Companies are basing their searches on a new set of criteria. The market has changed, yet most educational programs and career advice is still the same as it was thirty years ago.
It’s not only that HR departments start to look differently at educational backgrounds: they don’t need to hire as much anymore thanks to technology. This technology-driven world makes it possible to reach hundreds of millions of potential customers across all borders with a single click. Plus, you do not need that 100-person sales team anymore to do it.
Now there is a big gap between what people have been told to do and what they actually need to do to get what they want in today’s society. A lot of people did exactly as they were told. They went to college. They went to university. They got good grades. But years after graduation, they noticed that all the success and happiness they were promised was not so within reach. They reach a middling income, at best, and they will keep doing so, as long as their company does not go bankrupt or moves offices.
We live in a world where taking an airplane to the other side of the world is often cheaper than driving 800 miles. We live in a world where people turn their passion into millions, a world where fourteen-year-olds make ten times more than their own parents, a world where everything is possible if you want it badly enough, a world where you can choose who you want to be, as long you are passionate about it.
Choose who you want to be
Does this mean that getting a good education is wrong?
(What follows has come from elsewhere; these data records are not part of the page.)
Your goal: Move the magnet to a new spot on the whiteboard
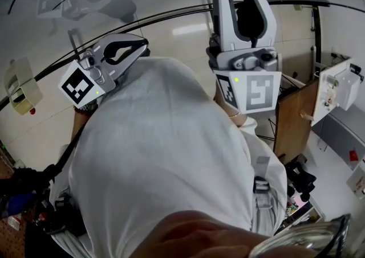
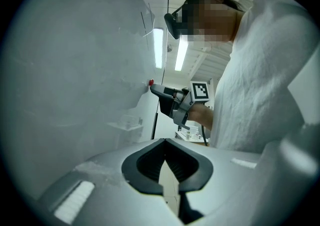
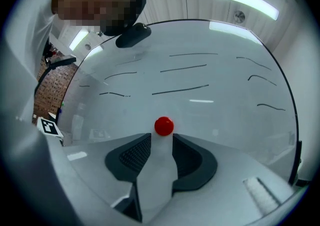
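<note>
while magnet [image 3: 164, 126] sits on whiteboard [image 3: 220, 115], r gripper [image 3: 161, 139] narrowly parted beside it; l gripper [image 2: 164, 142] closed.

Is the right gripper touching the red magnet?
Cannot tell. The right gripper view shows the red magnet at the right gripper's parted tips; neither gap nor contact is plain.

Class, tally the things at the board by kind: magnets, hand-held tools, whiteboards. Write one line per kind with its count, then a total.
magnet, red: 1
tools, the left tool and the right tool: 2
whiteboard: 1
Total: 4
</note>
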### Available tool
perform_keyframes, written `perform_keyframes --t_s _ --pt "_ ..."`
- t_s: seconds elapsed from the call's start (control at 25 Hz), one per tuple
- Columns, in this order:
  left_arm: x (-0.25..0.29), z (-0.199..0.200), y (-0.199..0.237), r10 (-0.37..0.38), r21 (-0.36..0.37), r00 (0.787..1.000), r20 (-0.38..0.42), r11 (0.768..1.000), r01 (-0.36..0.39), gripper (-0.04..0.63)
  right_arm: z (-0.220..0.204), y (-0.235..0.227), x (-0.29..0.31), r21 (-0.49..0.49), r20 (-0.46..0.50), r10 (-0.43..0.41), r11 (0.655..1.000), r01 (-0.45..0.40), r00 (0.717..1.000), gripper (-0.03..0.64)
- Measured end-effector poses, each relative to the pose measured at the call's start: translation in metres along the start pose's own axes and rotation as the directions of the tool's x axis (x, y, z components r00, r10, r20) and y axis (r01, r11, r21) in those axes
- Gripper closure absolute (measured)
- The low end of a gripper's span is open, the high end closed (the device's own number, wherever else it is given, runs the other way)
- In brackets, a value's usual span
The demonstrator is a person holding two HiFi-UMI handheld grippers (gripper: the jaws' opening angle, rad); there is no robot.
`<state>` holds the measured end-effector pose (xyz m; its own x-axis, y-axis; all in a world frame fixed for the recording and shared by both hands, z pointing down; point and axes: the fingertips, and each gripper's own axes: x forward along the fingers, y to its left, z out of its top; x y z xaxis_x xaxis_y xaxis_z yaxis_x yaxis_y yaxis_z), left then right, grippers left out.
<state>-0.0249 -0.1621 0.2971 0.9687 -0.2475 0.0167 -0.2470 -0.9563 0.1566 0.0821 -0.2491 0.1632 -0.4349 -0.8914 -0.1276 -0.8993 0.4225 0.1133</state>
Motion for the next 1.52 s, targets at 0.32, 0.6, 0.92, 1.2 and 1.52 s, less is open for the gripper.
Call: perform_keyframes --t_s 0.32,0.6,0.92,1.2,1.52 --pt "-0.014 -0.013 -0.015 0.211 -0.056 0.977 -0.009 0.976 -0.212 0.589 -0.062 -0.015 -0.03 0.044 -0.129 0.067 0.997 -0.062 0.989 0.488" --pt "-0.068 -0.051 -0.027 0.366 -0.115 0.927 -0.082 0.921 -0.373 0.589 -0.107 0.011 -0.055 0.131 -0.196 0.156 0.983 -0.132 0.968 0.489" --pt "-0.042 -0.06 -0.103 0.448 0.015 0.877 -0.172 0.892 -0.452 0.589 -0.124 -0.018 -0.16 0.235 -0.209 0.16 0.966 -0.109 0.965 0.489" --pt "-0.036 -0.07 -0.134 0.365 0.003 0.914 -0.178 0.929 -0.37 0.589 -0.102 -0.008 -0.194 0.221 -0.168 0.125 0.972 -0.086 0.978 0.489" --pt "-0.013 -0.098 -0.232 0.171 0.021 0.945 -0.279 0.985 -0.172 0.589 -0.082 0.031 -0.243 0.215 -0.141 0.136 0.971 -0.103 0.981 0.489"
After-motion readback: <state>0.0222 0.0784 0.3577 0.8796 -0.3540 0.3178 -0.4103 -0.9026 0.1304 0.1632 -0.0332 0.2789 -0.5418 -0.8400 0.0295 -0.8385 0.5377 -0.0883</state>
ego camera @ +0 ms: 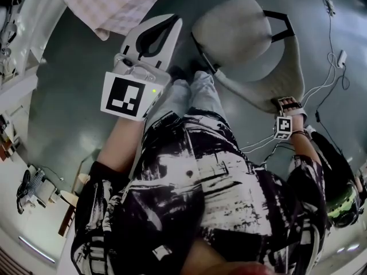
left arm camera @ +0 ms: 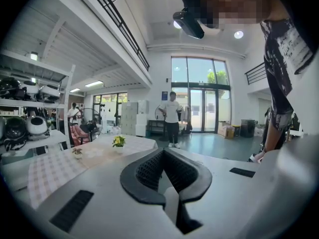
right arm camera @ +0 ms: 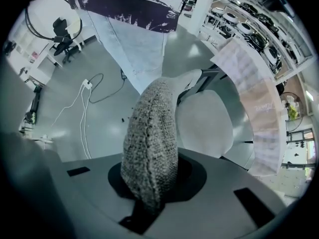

No, far away from it. When you know beyond a doubt that you want to be a doctor, lawyer, or professor and there is no way to become qualified to do that job without an advanced degree and the requisite training, go for it.
Still, choose wisely. Follow your own interests. Read. Educate yourself. Get experience, and do not make the mistake most people make: sticking to one job merely because they are scared to lose the fixed income they’ve been getting for years.
So what should you do? Whatever you want. But whatever you decide to do, be passionate about it.
It has never been easier to design your ideal lifestyle, whatever your parents might say.